(Recorded data)
====
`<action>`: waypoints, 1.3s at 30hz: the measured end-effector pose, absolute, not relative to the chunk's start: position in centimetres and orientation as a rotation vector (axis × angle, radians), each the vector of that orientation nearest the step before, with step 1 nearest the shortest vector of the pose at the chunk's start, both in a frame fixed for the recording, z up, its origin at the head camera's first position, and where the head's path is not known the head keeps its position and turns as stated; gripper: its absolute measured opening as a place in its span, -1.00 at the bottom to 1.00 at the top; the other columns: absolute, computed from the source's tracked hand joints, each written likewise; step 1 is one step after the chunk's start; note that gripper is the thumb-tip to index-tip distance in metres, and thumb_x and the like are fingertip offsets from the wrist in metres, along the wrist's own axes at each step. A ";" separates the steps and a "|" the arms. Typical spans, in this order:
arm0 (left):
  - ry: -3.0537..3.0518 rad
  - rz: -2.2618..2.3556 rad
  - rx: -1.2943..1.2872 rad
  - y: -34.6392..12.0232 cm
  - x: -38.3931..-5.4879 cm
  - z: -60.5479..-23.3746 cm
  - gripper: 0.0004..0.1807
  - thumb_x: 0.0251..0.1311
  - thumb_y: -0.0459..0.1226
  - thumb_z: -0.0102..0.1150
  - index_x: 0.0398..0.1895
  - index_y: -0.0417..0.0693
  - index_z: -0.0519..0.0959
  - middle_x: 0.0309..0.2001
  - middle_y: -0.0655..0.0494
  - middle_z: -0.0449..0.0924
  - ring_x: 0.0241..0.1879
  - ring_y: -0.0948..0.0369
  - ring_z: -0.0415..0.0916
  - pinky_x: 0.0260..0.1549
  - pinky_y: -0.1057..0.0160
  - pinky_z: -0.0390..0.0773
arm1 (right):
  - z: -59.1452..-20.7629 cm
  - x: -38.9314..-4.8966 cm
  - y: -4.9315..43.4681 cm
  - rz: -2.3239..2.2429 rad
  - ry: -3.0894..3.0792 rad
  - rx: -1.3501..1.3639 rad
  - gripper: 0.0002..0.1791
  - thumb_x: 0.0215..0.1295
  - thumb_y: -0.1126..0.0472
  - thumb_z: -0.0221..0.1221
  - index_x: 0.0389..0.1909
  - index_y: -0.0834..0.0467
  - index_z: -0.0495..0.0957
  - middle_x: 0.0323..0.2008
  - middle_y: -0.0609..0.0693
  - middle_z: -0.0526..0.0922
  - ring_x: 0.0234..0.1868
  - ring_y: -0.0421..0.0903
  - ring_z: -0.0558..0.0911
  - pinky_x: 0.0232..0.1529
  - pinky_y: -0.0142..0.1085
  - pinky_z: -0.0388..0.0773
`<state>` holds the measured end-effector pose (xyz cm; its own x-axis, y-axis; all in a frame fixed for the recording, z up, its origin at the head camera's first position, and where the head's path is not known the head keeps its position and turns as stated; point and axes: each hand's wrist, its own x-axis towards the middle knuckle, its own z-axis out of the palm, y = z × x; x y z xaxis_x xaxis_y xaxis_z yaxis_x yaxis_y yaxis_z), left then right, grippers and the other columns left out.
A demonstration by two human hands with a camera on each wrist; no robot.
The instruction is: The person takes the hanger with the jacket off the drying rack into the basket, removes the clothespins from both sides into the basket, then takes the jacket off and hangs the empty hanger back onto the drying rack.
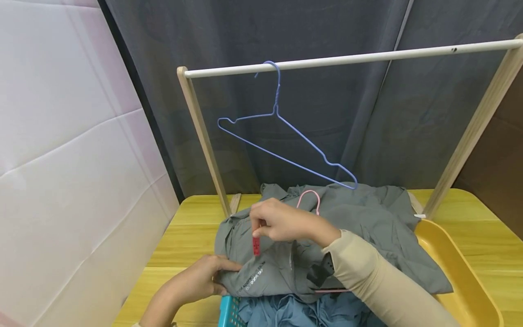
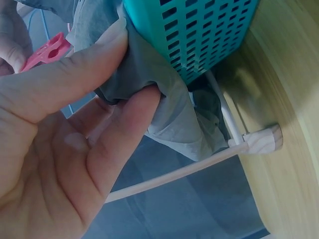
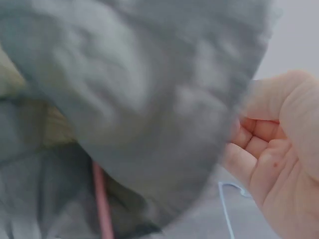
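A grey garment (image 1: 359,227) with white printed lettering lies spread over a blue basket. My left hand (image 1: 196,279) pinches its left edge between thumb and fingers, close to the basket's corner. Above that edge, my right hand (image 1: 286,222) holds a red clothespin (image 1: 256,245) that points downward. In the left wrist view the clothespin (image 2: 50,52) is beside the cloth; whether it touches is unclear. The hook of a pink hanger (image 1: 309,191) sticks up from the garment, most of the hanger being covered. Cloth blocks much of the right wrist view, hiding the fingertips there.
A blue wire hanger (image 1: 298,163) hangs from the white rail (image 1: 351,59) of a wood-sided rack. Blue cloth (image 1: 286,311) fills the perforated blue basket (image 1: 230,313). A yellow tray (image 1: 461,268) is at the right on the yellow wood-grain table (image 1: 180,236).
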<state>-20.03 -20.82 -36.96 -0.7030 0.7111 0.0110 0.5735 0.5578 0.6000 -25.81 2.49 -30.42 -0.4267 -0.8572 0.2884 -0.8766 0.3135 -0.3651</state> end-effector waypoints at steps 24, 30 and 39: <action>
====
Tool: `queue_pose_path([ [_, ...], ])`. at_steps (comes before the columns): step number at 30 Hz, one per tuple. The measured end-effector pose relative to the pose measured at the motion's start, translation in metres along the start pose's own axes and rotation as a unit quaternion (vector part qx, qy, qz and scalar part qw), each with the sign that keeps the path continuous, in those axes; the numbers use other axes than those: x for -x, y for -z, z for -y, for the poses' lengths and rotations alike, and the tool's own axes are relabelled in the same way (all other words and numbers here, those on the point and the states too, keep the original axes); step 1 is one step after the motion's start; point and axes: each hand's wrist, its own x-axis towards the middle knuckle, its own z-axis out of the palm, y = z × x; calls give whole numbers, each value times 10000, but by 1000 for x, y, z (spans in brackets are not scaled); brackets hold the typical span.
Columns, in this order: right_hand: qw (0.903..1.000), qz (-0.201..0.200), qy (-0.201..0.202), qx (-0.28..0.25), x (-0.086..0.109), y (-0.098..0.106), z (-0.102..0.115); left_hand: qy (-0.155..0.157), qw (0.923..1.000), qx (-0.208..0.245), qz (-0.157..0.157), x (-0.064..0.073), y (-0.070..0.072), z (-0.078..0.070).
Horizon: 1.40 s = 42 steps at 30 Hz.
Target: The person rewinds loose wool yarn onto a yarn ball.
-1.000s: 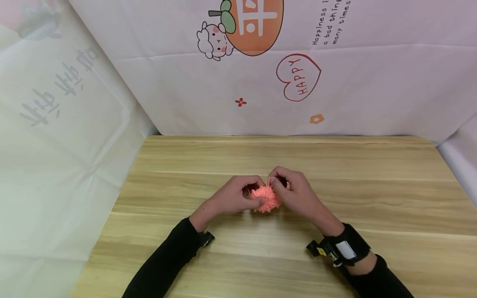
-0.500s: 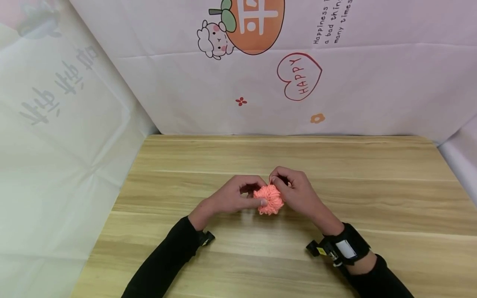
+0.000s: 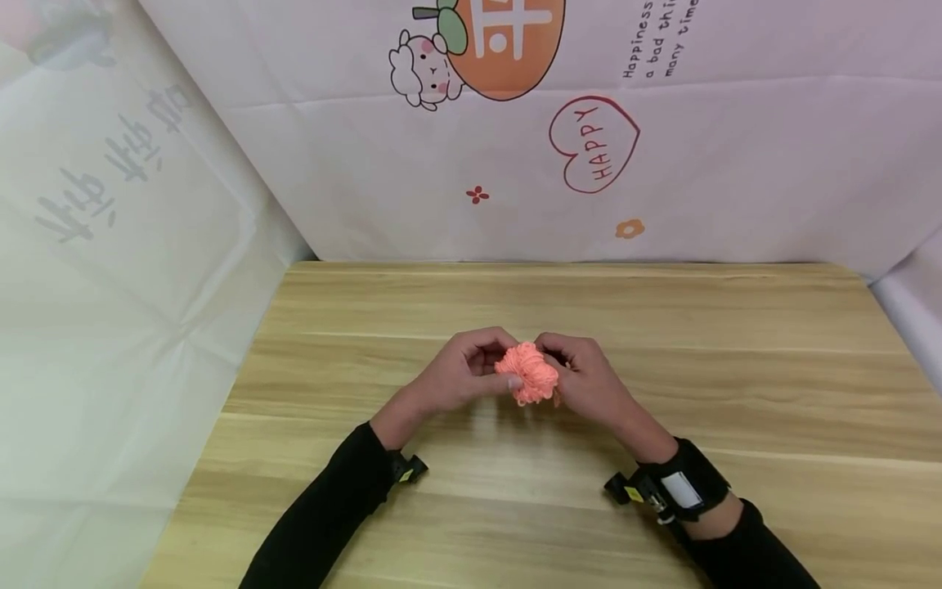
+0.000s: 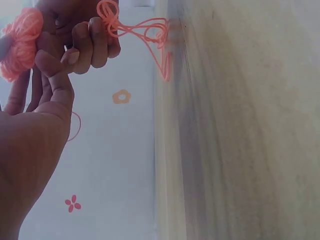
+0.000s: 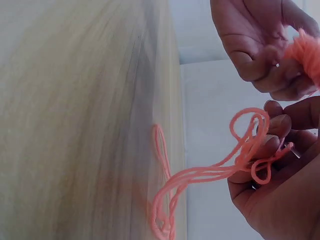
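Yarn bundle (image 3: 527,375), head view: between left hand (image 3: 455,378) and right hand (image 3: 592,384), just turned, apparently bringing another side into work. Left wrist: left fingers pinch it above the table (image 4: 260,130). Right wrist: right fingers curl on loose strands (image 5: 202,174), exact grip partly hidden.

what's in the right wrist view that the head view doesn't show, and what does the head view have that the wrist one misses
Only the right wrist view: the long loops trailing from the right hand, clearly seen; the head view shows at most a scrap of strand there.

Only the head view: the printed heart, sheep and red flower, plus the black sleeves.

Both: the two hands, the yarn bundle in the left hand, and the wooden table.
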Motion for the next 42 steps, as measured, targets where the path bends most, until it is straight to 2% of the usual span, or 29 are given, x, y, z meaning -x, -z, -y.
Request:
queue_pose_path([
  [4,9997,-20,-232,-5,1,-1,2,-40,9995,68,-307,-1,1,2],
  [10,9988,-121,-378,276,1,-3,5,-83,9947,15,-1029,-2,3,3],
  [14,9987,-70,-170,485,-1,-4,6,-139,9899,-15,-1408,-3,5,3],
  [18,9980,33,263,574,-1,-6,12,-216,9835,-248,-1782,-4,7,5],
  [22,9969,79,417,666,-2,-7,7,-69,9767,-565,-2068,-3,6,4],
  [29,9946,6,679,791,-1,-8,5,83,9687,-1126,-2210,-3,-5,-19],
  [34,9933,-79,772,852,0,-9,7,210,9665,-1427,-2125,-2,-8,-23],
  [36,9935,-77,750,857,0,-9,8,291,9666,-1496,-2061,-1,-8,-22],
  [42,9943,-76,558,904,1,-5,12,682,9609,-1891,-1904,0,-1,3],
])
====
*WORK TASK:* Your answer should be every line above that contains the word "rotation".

*RESPONSE AREA:*
`<action>`: waypoints, 1.3s at 30hz: the measured end-effector pose, absolute, not relative to the chunk's start: position in centimetres and orientation as a rotation vector (axis × angle, radians), each the vector of that orientation nearest the step before, with step 1 nearest the shortest vector of the pose at the chunk's start, both in a frame fixed for the recording, z up, its origin at the head camera's first position, and where the head's path is not known the head keeps its position and turns as stated; gripper: its absolute measured opening as a place in its span, -1.00 at the bottom to 1.00 at the top; the other columns: absolute, computed from the source's tracked hand joints, each written likewise; step 1 is one step after the chunk's start; note that gripper is the thumb-tip to index-tip distance in metres, and thumb_x and the like are fingertip offsets from the wrist in metres, along the wrist's own axes at each step. A ";" separates the steps and a "|" the arms. Typical spans, in this order:
Tool: `queue_pose_path([ [_, ...], ])`. at_steps (comes before the columns): step number at 30 Hz, one per tuple. The measured end-effector pose relative to the pose measured at the motion's start, translation in metres along the start pose's own axes and rotation as a unit quaternion (vector part qx, qy, qz and scalar part qw), each with the sign that keeps the path continuous, in those axes; the numbers use other axes than those: x for -x, y for -z, z for -y, for the poses' lengths and rotations alike, and the tool's own axes are relabelled in the same way (all other words and numbers here, those on the point and the states too, keep the original axes); step 1 is one step after the motion's start; point and axes: each hand's wrist, its own x-axis towards the middle knuckle, its own z-axis out of the palm, y = z × x; calls give whole numbers, each value times 10000, but by 1000 for x, y, z (spans in brackets are not scaled); brackets hold the typical span.

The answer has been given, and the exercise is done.